Following [10,25], we set

Z = (pafi 1, paco 21), W = (ph 1, hema 1),

and select same X as [25]. We adopt the outcome-confounding bridge function from Equation (6) and the treatment-confounding bridge function from Equation (10). Table 4 summarizes the key variables. The mean survival time Y is 163 days, with a maximum of 1351 days; 64.9% of patients died before censoring, and 35.1% were censored. We conduct a sensitivity analysis for the independent censoring assumption based on the imputation of missing failure times using a bootstrap approach [41]. The results in Figure A1 in the Appendix E indicate that the sensitivity parameter gamma does not affect the robustness of estimating the censor distribution with m = 20 imputed datasets. See [41] for more details about this sensitivity analysis.

To estimate the censoring distribution

S_{C}

, we fit a random survival forest model [34]. After estimating the bridge functions, we compute our proposed estimators while accounting for censoring: the proximal outcome regression (POR) estimator, the proximal inverse probability weighting (PIPW) estimator, and the proximal robust (PR) estimator.
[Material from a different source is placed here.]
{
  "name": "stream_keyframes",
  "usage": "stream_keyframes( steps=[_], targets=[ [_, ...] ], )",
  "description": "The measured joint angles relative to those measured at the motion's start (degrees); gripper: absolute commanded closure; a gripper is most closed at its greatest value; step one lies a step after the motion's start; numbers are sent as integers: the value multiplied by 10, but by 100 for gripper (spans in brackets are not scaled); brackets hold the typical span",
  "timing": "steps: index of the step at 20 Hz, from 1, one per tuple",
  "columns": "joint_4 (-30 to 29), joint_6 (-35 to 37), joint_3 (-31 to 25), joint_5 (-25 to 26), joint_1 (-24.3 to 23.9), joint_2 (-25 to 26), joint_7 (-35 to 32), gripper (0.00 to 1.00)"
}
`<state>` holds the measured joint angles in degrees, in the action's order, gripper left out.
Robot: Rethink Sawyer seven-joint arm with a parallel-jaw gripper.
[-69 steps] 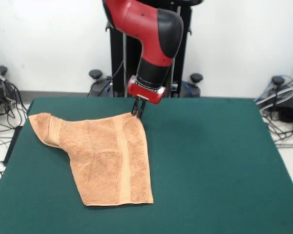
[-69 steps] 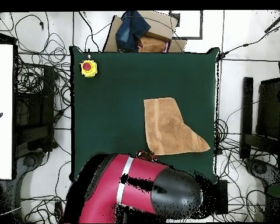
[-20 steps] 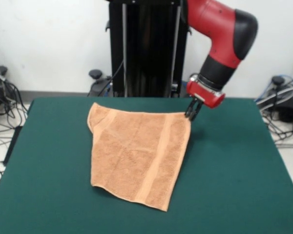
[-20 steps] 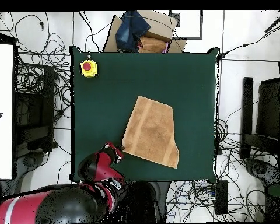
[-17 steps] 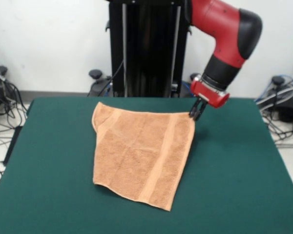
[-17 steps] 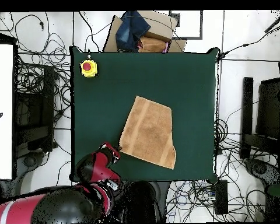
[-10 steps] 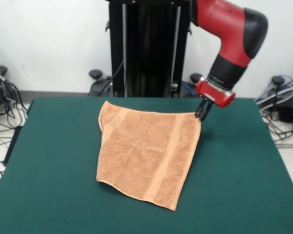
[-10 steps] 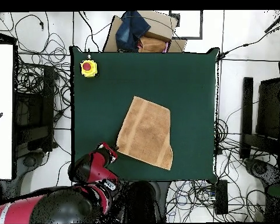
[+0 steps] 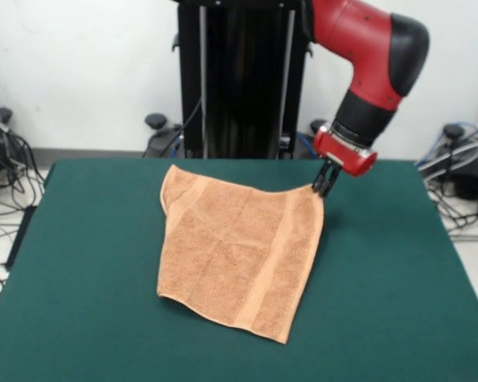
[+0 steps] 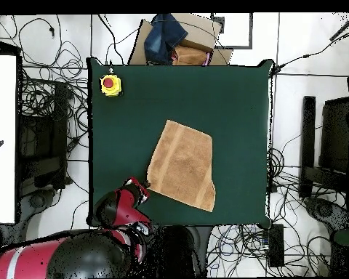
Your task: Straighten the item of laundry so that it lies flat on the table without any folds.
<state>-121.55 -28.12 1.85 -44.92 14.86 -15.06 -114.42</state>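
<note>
The peach-orange towel lies spread across the dark green table, with a band stripe running down its right part and a small fold at its far left corner. My gripper sits at the towel's far right corner, shut on it and holding that corner slightly raised. In the overhead view the towel is near the table's middle, and the gripper pinches its lower left corner.
A yellow box with a red button stands at one table corner in the overhead view. Cables, stands and a cardboard box with dark cloth ring the table on the floor.
The gripper dragged the towel corner to the right across the table, opening the cloth out from a folded heap. In the last half second it lifted the corner slightly and eased back left.
</note>
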Motion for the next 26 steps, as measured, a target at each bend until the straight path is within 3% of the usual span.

We compare these with benchmark methods, including the censored standard doubly robust estimator (DR), the uncensored standard doubly robust estimator (UDR) proposed by [42], and the uncensored robust proximal estimator (UPCI) proposed by [10]. To estimate the confidence interval of these estimators, we apply a nonparametric bootstrap procedure following [23,43,44] with 200 replications. In each replication, we resample the data with replacement to match the original sample size.

Table 5 presents point estimates with 95% bootstrap confidence intervals. The proximal robust estimator (PR) suggests that RHC reduces patient survival by an average of 14 days. Relative to the proximal outcome estimator (POR) and proximal IPW estimators (PIPW), its confidence interval is appreciably narrower, indicating greater estimator stability. The extreme variability of the PIPW estimator stems from estimating the treatment confounding bridge function in Equation (4), since when

Pr (A = a | W, X)

is small, even minor estimation errors can greatly inflate the IPW weights.

When censoring is ignored (i.e., falsely treating Y as T), the 95% interval broadens and the estimated negative effect of RHC intensifies, implying that failing to account for censoring may underestimate uncertainty and mortality risk—consistent with [25]. Likewise, omitting unmeasured confounders may inflate RHC’s estimated mortality risk, in line with [26]. Finally, sensitivity analyses—sequentially dropping each proxy variable and varying the

S_{C}

estimation—are reported in Table 6 and verify the above findings.

6. Discussion

This article presents a nonparametric identification framework for causal effects with right-censored outcomes within the proximal causal inference paradigm. We develop three innovative estimators of the average treatment effect that relax the conventional no-unmeasured-confounding assumption. Under mild regularity conditions, we establish uniform consistency for all proposed estimators. Notably, our combined estimator

{\hat{ψ}}^{*}

demonstrates a robust property, consistently estimating the average treatment effect when either the treatment confounding bridge function q or the outcome confounding bridge function h is correctly specified. Through extensive simulation studies and an empirical application to right heart catheterization (RHC) data, we demonstrate the practical utility of our methodology. Our findings reveal that RHC reduces patient survival by approximately 14 days on average, suggesting that existing literature may have systematically underestimated both the mortality risk and associated uncertainty of this procedure.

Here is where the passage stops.